PROBLEM TO WORK ON
From the listing below, work out how many lines contain "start". Reply with that number only.

DATA PROVIDED
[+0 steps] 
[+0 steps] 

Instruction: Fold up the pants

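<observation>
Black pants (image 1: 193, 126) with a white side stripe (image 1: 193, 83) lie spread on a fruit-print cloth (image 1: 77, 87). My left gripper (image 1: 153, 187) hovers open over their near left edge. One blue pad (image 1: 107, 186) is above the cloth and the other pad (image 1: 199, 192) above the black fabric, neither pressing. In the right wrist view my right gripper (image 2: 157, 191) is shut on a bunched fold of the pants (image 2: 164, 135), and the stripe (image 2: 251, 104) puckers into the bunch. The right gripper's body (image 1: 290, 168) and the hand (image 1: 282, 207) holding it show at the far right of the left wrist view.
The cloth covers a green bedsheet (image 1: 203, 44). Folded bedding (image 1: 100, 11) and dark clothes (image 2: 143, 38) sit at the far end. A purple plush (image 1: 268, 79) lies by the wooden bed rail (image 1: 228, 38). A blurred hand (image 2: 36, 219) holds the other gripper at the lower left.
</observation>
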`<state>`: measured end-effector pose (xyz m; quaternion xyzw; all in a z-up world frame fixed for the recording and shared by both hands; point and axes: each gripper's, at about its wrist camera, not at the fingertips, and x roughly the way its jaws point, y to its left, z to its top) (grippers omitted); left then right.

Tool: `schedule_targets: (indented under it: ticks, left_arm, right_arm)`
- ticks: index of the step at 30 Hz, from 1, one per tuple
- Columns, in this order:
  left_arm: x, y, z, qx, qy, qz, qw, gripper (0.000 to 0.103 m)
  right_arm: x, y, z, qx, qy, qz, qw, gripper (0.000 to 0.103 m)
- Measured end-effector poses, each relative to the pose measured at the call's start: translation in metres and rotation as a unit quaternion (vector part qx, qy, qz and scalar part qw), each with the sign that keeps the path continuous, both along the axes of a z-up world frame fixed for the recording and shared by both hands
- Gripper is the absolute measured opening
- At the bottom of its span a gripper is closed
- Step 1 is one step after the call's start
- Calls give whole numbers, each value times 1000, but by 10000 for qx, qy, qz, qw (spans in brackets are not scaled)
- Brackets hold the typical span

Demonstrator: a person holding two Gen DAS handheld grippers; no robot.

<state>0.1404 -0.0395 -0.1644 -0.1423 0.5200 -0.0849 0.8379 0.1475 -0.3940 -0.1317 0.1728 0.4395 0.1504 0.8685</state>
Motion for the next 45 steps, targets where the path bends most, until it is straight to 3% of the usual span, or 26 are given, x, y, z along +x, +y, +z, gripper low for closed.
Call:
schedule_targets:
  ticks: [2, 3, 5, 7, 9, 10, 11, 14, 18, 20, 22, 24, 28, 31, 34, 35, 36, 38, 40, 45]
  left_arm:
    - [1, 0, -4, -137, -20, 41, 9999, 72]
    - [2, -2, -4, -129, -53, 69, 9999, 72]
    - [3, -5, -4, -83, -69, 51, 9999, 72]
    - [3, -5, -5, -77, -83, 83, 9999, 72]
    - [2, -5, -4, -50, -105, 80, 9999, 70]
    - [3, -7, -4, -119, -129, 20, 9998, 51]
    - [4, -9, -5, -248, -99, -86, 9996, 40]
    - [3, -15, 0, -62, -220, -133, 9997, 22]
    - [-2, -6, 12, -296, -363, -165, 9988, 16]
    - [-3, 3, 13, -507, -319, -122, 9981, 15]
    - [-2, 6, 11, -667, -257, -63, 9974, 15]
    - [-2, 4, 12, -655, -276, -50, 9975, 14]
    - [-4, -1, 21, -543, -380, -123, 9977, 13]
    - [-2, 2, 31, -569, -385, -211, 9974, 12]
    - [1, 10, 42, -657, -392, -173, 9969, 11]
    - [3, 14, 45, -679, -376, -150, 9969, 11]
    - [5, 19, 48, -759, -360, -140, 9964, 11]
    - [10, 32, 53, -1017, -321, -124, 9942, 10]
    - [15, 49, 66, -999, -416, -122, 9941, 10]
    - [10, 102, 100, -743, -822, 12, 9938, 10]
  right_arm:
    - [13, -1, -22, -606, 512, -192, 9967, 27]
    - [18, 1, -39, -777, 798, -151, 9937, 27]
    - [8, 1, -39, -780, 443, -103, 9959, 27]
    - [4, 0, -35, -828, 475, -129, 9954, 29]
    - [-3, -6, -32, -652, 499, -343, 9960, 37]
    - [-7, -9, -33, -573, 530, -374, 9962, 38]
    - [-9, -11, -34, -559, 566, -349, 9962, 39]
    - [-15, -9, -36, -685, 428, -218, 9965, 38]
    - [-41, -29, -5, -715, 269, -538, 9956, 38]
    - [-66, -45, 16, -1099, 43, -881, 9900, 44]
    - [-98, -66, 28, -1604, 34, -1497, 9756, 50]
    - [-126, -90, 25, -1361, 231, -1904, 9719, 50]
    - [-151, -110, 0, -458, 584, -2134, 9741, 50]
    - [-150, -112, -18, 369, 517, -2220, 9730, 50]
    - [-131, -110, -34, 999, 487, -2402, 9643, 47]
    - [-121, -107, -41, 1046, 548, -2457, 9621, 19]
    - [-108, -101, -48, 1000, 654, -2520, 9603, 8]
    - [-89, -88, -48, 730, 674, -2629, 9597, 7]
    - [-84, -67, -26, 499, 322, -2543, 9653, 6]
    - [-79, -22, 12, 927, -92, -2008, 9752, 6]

EXERCISE OUTPUT
2